Nginx (pronounced "engine-x") is a high-performance, open-source web server and reverse proxy server known for its stability, rich feature set, simple configuration, and low resource consumption. Originally developed by Igor Sysoev in 2004, Nginx has become one of the most popular web servers worldwide, powering millions of websites including high-traffic sites like Netflix, Dropbox, and WordPress.com.
This comprehensive guide provides step-by-step instructions for installing and configuring Nginx on Ubuntu, CentOS, RHEL, and AlmaLinux systems. Whether you're setting up a development environment or deploying a production server, this tutorial covers everything you need to know.
What is Nginx?
Nginx (Engine-X) is a powerful, open-source web server that also functions as a reverse proxy, load balancer, mail proxy, and HTTP cache.
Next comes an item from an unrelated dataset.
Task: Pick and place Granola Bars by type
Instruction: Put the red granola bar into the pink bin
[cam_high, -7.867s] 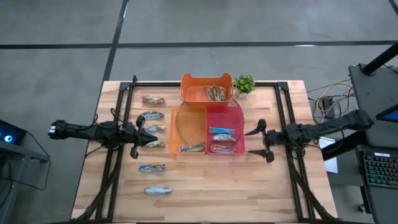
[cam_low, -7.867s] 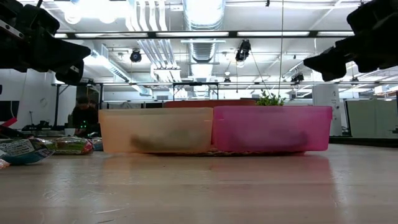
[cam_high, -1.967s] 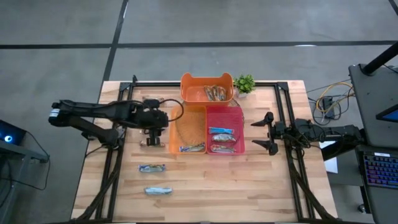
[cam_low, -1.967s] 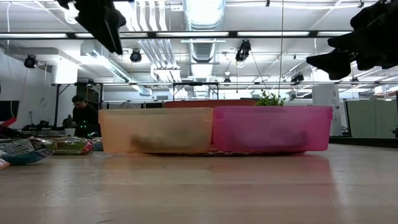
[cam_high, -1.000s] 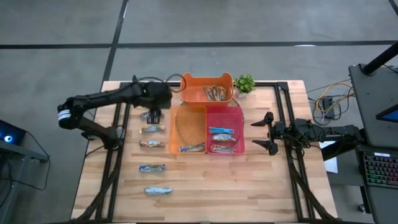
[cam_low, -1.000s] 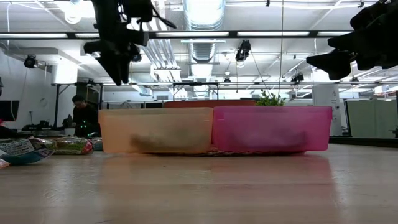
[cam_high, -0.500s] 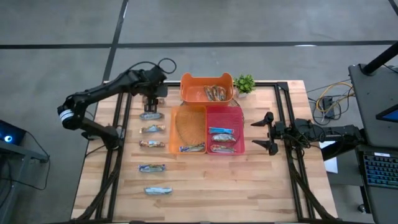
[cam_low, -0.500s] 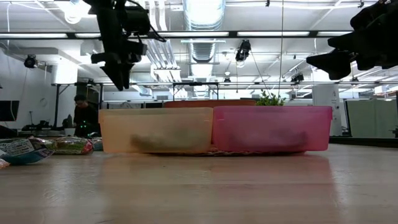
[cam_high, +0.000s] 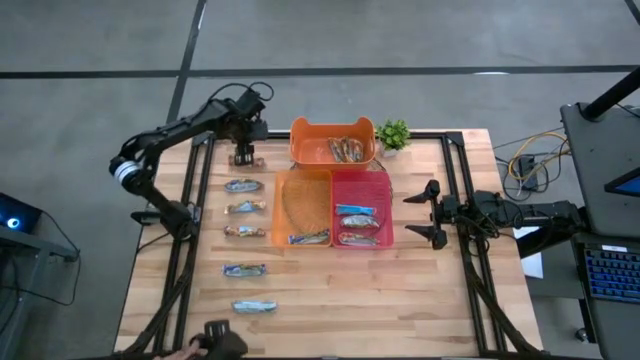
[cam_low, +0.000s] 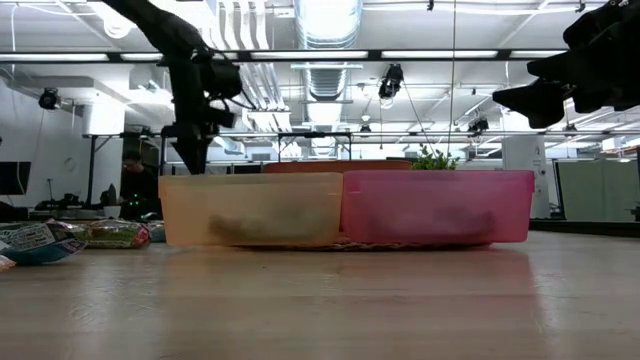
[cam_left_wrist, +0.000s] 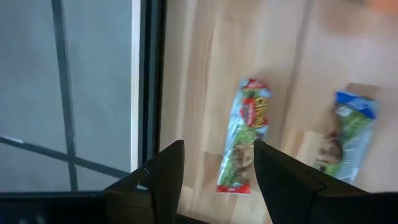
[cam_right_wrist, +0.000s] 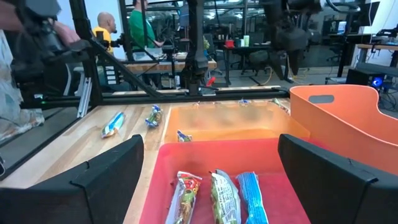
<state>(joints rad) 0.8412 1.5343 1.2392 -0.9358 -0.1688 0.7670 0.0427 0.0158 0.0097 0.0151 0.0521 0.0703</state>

Unlike traditional web servers that use a threaded or process-based architecture, Nginx uses an asynchronous, event-driven architecture that enables it to handle thousands of concurrent connections with minimal memory usage.
Key Features of Nginx
- High Performance: Capable of handling over 10,000 concurrent connections
- Low Memory Usage: Efficient memory management with predictable resource consumption
- Reverse Proxy: Can act as a proxy server for HTTP, HTTPS, SMTP, POP3, and IMAP protocols
- Load Balancing: Distributes incoming requests across multiple backend servers
- SSL/TLS Termination: Handles SSL encryption and decryption
- Static Content Serving: Optimized for serving static files (images, CSS, JavaScript)
- Caching: Built-in content caching capabilities
- Modular Architecture: Extensive module ecosystem for additional functionality
Nginx vs Apache
Feature | Nginx | Apache |
---|---|---|
Architecture | Event-driven, asynchronous | Process/thread-based |
Memory Usage | Low | Higher |
Static Content | Excellent | Good |
Dynamic Content | Requires PHP-FPM | Built-in PHP module |
Configuration | Simple, readable | Complex |
Modules | Compiled-in | Dynamic loading |
Prerequisites
Before installing Nginx, ensure your system meets the following requirements:
System Requirements
- Ubuntu: 18.04 LTS, 20.04 LTS, or 22.04 LTS
- CentOS: Version 7, 8, or Stream
- RHEL: Version 7, 8, or 9
- AlmaLinux: Version 8 or 9
- Root or sudo access: Administrative privileges required
- Internet connection: For downloading packages
Recommended Specifications
- RAM: Minimum 512MB (1GB+ recommended for production)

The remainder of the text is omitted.